INFORMATION SHOWN:

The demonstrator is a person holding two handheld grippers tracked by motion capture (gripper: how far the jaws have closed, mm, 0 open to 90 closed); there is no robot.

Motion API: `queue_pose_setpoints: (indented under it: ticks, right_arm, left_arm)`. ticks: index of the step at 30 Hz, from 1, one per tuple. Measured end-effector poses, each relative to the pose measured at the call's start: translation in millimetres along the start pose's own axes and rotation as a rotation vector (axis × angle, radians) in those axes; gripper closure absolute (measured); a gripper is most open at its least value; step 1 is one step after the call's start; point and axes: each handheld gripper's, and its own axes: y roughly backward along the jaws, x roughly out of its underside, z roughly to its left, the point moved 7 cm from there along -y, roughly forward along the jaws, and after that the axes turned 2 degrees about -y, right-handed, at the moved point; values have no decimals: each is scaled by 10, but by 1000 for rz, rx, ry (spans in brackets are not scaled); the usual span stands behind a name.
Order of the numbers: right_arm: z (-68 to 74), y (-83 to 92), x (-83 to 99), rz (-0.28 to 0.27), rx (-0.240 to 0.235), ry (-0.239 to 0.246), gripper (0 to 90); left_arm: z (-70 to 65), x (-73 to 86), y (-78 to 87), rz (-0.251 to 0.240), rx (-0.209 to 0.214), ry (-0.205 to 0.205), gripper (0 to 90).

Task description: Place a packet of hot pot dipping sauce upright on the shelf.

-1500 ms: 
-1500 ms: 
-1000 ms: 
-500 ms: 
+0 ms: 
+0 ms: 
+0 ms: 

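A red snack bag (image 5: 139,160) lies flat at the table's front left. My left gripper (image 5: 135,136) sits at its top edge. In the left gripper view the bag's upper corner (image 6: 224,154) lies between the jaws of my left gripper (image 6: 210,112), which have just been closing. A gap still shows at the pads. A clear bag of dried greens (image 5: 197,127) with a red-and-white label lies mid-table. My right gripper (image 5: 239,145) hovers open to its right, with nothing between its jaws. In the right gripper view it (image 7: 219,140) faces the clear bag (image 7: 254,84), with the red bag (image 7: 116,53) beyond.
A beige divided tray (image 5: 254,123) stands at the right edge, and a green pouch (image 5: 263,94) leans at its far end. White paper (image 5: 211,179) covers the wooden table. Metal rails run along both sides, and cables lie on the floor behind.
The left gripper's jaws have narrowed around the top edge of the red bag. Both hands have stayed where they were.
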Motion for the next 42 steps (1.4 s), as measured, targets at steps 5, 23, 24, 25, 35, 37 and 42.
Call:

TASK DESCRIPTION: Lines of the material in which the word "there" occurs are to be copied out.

TASK RESULT:
The demonstrator is a person holding two handheld grippers tracked by motion capture (gripper: how far the jaws have closed, mm, 0 open to 90 closed); there is no robot.
Motion API: `queue_pose_setpoints: (indented under it: ticks, right_arm, left_arm)`. ticks: index of the step at 30 Hz, from 1, one per tuple. Measured end-effector poses, each relative to the pose measured at the call's start: translation in millimetres along the start pose's own axes and rotation as a rotation vector (axis × angle, radians) in those axes; gripper closure absolute (measured); a gripper is most open at its least value; step 1 is one step after the call's start; point and axes: each handheld gripper's, and its own axes: y roughly backward along the jaws, x roughly out of its underside, z roughly to its left, the point moved 7 cm from there along -y, roughly forward along the jaws, and after that the axes turned 2 degrees about -y, right-handed, at the moved point; values have no decimals: each is scaled by 10, but by 1000 for rz, rx, ry (spans in brackets are not scaled); the usual span stands behind a name.

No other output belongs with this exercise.